Abstract 14369: Smooth Muscle Specific Deletion of RSK2 Suppresses Vasoconstriction of Resistance Arteries

Abstract

Introduction: Intracellular Ca 2+ is a vital second messenger that plays a fundamental role in regulating intraluminal pressure- and agonist-induced vasoconstriction. Our laboratory previously demonstrated that intraluminal pressure and G-protein coupled receptor agonist stimulation activate p90 ribosomal S6 kinase 2 (RSK2). RSK2, in turn, phosphorylates the regulatory light chain of myosin (RLC 20 ) to induce constriction of small, resistance-sized arteries. More recently, we discovered that resistance arteries from global KO RSK2 mice exhibited a more dilated luminal diameter, reduced myogenic tone and RLC 20 phosphorylation, and decreased blood pressure. However, it is unclear whether the observed effects are a result of RSK2 global deletion in the mouse which may cause developmental abnormalities affecting the cardiovascular system. Hypothesis: We hypothesize that smooth muscle-specific RSK2 signaling in mouse resistance arteries is a significant regulator of myogenic tone and arterial stiffness. Methods: Inducible smooth muscle-specific KO mice for RSK2 (RSK2 SMC-/- ) were generated to study the role of RSK2 signaling in the regulation of vascular tone. Pressure myography studies assessed vascular reactivity in 4 th - and 5 th -order mesenteric arteries (MAs) isolated from RSK2 SMC-/- and RSK2 fl/fl mice.

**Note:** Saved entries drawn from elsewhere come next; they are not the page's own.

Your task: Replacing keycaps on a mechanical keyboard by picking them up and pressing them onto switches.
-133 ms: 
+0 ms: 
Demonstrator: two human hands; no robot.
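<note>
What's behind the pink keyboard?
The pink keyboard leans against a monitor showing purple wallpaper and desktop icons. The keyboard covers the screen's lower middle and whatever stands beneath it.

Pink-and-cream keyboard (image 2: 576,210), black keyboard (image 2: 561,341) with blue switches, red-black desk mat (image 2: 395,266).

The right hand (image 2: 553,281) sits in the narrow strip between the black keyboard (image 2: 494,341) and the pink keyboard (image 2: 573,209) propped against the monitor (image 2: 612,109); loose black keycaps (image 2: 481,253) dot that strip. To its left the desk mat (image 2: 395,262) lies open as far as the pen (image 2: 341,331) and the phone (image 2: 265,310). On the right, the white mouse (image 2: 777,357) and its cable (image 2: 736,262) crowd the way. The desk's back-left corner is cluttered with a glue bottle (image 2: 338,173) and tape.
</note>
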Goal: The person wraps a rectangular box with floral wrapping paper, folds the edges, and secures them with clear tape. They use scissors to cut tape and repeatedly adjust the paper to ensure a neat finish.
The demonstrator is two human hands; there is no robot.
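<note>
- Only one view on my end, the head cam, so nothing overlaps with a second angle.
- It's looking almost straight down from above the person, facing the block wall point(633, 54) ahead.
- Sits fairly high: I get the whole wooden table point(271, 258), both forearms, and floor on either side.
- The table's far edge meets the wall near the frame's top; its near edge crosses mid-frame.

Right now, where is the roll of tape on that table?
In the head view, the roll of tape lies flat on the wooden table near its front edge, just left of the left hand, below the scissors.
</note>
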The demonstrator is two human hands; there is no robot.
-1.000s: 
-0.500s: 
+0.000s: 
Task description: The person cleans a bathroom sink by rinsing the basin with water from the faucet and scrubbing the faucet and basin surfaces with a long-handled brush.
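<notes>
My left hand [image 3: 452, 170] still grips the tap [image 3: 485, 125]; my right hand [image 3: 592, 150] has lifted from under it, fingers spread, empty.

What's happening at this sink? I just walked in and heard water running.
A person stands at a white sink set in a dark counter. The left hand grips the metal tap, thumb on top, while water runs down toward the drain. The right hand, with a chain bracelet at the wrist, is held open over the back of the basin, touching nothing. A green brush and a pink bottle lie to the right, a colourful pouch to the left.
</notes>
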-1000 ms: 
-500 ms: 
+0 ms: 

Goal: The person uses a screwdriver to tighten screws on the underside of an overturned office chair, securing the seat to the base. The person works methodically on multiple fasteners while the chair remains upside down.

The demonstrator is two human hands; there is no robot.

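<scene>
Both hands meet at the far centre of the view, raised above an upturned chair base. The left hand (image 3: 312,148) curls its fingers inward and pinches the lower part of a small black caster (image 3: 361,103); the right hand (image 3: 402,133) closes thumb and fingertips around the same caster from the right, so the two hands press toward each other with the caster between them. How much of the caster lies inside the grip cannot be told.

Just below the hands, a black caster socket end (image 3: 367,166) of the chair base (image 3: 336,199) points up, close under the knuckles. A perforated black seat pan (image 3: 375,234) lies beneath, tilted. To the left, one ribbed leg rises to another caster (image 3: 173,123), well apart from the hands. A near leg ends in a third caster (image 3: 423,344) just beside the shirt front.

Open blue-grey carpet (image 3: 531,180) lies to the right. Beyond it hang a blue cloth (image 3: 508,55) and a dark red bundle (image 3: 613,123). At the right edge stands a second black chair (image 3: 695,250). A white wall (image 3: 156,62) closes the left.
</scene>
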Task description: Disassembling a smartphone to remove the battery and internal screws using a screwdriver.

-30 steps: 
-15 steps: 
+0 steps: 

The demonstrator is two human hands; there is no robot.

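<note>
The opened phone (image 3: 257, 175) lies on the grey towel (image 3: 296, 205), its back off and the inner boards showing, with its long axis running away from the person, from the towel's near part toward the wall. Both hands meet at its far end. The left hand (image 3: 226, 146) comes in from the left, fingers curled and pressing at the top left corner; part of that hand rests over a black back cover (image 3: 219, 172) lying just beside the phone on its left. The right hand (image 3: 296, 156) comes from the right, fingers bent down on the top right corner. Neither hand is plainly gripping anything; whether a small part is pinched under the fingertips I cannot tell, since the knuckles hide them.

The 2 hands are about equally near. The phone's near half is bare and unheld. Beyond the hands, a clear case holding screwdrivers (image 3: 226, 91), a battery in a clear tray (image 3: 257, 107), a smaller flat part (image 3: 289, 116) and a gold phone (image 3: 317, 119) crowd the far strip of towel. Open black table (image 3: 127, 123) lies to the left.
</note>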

Results: The downregulation of normal RSK2 expression in resistance arteries was confirmed by Western blot. Our data shows that the intraluminal pressure-induced constriction of MAs is significantly attenuated in RSK2 SMC-/- mice (n=7 each group). Additionally, RSK2 SMC-/- resistance arteries experienced a delay in development of myogenic tone at 40 mmHg indicating that RSK2 signaling is sensitive to small changes in intraluminal pressure. Furthermore, MAs from RSK2 SMC-/- mice exhibited decreased vascular stiffness (indicated by enhanced strain, and rightward shift of stress-strain relationship) when compared to MAs from RSK2 fl/fl mice. Conclusions: This study provides novel evidence that smooth muscle RSK2 signaling contributes to pressure-induced vasoconstriction, and vascular stiffness. Inhibiting smooth muscle RSK2 activity may represent a novel strategy for rescuing vascular function in hypertensive patients.